I want to thank you all for your prayers,concerns and support during the last couple weeks when I got sick and then my husband. I am truly blessed to have you all. My husbands surgery went well and he is now recovering. I appreciate you all very much 🙂
Sharing a recipe that I really did not have a go-to recipe but only a memory. When I first started to work a senior faculty member would get it for lunch occasionally and I would love the tomato chutney so much since the only chutney I ate at home was the Goan coriander (fresh cilantro) and coconut chutney.
This tomato chutney is slightly on the tart side. The flavor comes from the roasted mustard seeds and curry leaves. If you want to make it like a jam then just add more sugar according to your taste. If you are allergic to nuts then skip the toasted peanuts that get added on last. If you do not have access to curry leaves than you can use fresh chopped cilantro ones the chutney is done cooking. You can enjoy the tomato chutney with idli’s, dosa, vada, sandwiches, rice or on crackers with cream and fresh figs for a sweet note.

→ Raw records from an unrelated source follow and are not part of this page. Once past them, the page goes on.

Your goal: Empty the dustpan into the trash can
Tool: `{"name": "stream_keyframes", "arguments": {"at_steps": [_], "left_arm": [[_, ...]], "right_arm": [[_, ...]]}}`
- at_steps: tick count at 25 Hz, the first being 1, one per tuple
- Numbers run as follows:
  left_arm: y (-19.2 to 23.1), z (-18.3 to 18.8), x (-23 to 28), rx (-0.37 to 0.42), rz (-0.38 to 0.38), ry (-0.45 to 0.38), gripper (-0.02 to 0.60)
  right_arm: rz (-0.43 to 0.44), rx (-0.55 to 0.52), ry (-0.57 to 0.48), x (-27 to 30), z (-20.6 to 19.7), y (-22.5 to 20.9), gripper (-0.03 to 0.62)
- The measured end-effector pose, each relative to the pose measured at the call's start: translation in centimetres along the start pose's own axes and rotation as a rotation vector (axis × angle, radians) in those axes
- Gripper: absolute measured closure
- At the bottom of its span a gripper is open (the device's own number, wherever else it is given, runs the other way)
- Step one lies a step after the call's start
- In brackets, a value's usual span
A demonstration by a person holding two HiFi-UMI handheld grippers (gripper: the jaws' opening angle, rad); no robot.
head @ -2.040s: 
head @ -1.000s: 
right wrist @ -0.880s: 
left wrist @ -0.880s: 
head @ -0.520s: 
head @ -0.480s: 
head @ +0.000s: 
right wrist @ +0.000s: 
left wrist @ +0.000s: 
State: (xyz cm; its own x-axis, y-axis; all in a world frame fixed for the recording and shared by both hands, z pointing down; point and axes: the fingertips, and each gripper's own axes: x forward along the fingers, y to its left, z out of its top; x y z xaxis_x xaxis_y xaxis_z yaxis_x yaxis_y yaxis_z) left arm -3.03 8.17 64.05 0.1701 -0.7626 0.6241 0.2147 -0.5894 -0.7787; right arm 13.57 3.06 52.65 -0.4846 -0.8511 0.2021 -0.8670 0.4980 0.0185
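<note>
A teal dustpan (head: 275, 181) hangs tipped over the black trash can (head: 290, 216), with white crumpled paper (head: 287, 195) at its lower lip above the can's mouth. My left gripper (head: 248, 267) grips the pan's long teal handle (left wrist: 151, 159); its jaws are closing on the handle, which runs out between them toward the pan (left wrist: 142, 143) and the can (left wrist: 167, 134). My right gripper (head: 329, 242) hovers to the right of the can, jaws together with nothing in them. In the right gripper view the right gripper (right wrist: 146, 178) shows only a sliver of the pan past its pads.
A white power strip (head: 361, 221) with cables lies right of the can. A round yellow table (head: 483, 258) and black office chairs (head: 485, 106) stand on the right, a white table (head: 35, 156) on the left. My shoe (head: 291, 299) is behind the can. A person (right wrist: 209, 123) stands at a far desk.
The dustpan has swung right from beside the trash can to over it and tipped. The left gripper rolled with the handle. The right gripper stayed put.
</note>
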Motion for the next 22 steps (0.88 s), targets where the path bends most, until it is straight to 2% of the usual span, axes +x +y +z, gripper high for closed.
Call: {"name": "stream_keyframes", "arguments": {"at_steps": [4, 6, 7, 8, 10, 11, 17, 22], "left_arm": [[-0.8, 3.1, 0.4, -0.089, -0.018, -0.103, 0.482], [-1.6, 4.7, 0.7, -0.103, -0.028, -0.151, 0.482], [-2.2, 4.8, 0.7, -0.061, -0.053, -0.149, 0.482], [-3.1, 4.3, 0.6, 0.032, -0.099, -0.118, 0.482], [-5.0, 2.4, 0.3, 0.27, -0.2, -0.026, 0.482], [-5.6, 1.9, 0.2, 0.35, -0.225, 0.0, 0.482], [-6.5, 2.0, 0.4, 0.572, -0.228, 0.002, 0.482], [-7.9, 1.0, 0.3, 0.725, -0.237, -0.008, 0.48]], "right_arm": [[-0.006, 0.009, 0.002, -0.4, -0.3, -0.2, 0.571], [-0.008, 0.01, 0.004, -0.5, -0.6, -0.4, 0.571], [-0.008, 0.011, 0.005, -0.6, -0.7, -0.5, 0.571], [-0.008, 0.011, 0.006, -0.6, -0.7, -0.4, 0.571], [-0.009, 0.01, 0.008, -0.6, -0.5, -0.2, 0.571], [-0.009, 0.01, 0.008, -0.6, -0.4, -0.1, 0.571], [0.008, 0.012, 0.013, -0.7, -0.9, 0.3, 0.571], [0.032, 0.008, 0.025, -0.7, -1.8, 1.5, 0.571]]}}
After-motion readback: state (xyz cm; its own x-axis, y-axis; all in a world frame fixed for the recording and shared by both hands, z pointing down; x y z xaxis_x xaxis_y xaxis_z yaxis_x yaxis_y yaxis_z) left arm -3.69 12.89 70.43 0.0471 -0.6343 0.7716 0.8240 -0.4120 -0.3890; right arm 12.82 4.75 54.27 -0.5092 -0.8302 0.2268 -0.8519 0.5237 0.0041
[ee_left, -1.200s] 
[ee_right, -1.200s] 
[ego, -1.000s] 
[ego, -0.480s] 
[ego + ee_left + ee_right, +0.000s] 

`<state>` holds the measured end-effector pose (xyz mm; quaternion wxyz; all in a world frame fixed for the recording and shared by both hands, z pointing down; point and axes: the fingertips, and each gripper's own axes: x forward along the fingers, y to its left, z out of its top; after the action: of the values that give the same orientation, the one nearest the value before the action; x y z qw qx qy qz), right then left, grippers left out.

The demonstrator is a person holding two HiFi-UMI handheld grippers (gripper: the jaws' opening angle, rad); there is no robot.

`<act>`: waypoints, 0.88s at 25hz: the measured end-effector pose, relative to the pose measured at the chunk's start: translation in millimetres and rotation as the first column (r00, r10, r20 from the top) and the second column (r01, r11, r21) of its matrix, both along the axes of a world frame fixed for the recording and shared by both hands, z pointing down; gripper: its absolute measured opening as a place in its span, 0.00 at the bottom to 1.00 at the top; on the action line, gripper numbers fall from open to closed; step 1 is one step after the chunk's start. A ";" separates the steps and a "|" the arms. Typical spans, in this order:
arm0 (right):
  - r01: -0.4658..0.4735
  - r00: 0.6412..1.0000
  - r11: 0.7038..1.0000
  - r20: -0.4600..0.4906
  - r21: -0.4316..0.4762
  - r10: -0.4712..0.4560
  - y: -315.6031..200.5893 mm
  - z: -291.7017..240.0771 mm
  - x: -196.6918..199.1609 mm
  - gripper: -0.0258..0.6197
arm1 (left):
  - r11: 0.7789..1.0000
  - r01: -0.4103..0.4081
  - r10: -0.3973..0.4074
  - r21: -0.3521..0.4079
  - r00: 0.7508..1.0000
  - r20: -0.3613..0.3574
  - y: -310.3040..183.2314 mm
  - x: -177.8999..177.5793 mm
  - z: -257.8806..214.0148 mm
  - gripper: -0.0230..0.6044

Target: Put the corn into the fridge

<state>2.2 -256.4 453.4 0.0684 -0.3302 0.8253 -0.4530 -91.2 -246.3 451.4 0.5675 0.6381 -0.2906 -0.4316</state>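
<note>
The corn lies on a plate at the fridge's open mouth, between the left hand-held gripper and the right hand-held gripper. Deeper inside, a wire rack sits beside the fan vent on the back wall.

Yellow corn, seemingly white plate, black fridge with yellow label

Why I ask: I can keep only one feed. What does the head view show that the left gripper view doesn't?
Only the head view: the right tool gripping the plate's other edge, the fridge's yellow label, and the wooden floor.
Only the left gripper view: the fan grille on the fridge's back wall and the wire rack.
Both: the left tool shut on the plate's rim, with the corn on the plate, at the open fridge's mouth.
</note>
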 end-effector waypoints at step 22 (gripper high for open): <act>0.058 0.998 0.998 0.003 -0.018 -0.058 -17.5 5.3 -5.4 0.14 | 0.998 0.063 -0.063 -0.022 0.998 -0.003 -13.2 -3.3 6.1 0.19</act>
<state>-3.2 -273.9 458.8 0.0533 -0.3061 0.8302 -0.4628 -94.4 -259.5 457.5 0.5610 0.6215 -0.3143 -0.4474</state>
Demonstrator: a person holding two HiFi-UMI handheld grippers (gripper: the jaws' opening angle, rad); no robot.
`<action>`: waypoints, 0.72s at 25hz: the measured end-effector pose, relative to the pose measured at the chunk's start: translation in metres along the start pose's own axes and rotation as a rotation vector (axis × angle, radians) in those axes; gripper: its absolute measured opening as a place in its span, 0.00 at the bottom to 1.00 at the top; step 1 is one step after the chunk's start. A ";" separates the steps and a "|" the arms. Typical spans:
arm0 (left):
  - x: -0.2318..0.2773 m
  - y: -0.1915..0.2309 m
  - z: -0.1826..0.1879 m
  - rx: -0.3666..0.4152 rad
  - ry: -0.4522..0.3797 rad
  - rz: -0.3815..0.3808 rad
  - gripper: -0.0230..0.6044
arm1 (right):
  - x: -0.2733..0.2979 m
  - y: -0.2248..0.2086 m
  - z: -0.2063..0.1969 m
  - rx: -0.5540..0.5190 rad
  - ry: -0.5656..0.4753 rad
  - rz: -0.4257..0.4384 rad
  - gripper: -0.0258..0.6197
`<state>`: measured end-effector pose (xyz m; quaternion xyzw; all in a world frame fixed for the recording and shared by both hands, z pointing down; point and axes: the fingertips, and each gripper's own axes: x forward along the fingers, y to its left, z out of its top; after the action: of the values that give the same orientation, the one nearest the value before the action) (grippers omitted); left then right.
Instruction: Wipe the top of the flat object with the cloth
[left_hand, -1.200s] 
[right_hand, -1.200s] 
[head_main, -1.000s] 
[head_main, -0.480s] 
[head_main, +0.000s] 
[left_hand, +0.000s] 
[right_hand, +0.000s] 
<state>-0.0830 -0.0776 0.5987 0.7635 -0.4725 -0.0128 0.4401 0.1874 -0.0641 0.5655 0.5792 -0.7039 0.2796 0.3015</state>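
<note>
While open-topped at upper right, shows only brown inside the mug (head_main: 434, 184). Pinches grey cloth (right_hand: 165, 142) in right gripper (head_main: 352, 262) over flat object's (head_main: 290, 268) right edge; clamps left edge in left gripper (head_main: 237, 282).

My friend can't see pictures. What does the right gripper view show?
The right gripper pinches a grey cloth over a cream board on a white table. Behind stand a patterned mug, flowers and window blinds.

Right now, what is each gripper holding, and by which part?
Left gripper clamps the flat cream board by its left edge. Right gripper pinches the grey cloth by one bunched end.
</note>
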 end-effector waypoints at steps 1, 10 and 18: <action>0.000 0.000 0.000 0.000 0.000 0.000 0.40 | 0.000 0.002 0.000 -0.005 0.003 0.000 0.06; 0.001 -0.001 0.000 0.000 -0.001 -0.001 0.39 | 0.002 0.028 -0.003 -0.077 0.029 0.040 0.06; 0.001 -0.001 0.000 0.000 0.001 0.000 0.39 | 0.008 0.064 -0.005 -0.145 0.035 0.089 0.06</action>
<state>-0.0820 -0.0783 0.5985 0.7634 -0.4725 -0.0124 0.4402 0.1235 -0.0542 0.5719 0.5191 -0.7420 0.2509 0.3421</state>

Serving Size: 1.5 cup approx
3 lbs of ripe tomatoes chopped
1/2 tsp black mustard seeds
1 green chili chopped finely
1/2 tsp of turmeric powder
8-12 curry leaves
1/2 tsp of sugar or according to taste
1/3 cup crushed roasted peanuts
salt to taste
Heat oil in a pan. Add the mustard seeds and curry leaves. Let the mustard seeds pop (splutter).
Next add the turmeric powder and green chili. Quickly saute for a couple of seconds and add the chopped tomatoes and sugar.
Cook on medium heat, stirring occasionally for 35 -45 minutes till the chutney thickens.
Season with salt according to taste and add the toasted peanuts.